● **What the exercise asks**:
Only one stretch of the listing below is wanted: every line from the first to the line containing "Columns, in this", set down exactly.
*** Extracted entries ***
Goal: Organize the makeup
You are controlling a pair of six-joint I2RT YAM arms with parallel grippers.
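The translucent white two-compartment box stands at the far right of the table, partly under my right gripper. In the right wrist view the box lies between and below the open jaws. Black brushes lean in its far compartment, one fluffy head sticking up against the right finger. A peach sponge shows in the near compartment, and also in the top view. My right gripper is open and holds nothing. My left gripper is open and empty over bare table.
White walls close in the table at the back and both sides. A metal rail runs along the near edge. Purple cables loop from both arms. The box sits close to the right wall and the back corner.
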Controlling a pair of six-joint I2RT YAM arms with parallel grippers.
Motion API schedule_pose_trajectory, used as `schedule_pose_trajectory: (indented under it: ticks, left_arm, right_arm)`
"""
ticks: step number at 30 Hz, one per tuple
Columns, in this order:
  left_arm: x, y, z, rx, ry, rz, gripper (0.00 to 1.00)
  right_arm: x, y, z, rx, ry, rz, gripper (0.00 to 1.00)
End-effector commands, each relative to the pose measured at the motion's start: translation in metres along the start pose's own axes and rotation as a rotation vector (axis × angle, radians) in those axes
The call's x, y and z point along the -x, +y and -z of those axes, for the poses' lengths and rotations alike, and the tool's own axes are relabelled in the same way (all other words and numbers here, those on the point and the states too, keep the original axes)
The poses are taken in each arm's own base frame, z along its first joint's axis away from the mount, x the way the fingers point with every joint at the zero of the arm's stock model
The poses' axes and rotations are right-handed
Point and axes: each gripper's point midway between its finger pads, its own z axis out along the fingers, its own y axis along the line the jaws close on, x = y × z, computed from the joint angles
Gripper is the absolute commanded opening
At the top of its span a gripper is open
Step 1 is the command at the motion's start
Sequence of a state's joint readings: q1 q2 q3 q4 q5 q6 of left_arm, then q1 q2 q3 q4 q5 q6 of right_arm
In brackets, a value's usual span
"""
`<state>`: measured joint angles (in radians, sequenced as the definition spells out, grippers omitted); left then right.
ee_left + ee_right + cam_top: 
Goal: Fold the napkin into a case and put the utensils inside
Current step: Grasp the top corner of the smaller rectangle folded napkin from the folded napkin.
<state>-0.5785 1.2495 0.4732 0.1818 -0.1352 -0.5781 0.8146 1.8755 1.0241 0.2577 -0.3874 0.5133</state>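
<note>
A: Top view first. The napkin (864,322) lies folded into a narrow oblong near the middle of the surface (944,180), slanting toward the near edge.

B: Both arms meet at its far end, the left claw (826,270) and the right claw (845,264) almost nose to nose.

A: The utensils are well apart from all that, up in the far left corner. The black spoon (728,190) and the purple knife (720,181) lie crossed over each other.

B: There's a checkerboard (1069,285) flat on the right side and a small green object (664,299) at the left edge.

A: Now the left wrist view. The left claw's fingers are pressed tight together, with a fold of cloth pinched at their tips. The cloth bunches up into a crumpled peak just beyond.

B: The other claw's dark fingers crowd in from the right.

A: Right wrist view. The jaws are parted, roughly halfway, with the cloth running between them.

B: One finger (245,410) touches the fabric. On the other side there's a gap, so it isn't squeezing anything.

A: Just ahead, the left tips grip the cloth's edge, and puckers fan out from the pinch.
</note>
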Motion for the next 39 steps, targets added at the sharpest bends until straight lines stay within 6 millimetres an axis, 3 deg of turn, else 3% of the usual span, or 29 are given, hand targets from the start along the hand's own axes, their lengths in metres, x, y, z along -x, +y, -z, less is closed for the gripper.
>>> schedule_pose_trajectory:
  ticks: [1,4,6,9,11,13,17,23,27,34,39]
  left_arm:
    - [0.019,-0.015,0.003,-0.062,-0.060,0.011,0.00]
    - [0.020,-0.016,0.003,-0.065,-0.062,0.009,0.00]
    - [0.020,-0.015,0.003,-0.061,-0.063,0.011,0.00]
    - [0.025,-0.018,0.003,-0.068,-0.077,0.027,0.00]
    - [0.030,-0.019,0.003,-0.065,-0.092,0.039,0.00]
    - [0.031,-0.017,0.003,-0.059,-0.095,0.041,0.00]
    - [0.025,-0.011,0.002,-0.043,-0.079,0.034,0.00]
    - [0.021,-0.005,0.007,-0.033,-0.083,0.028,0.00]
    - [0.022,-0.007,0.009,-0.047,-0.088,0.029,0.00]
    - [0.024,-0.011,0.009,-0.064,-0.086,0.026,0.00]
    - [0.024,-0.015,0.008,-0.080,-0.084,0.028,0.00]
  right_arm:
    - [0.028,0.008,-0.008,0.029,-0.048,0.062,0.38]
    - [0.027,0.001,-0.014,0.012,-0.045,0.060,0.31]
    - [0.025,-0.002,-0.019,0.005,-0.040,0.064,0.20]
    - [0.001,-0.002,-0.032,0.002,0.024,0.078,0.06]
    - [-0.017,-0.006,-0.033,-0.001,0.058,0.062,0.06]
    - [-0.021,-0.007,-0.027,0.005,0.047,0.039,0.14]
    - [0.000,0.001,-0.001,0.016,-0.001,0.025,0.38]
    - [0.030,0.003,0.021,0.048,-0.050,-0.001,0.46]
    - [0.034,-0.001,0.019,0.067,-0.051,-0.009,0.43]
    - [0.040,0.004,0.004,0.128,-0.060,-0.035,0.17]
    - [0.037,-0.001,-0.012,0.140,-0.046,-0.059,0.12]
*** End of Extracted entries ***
● **Answer space**:
Goal: Organize the makeup
You are controlling a pair of six-joint I2RT YAM arms with parallel grippers.
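The translucent white two-compartment box stands at the far right of the table, partly under my right gripper. In the right wrist view the box lies between and below the open jaws. Black brushes lean in its far compartment, one fluffy head sticking up against the right finger. A peach sponge shows in the near compartment, and also in the top view. My right gripper is open and holds nothing. My left gripper is open and empty over bare table.
White walls close in the table at the back and both sides. A metal rail runs along the near edge. Purple cables loop from both arms. The box sits close to the right wall and the back corner.
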Controlling a pair of six-joint I2RT YAM arms with parallel grippers.
Motion API schedule_pose_trajectory, used as `schedule_pose_trajectory: (indented under it: ticks, left_arm, right_arm)`
"""
ticks: step number at 30 Hz, one per tuple
Columns, in this order:

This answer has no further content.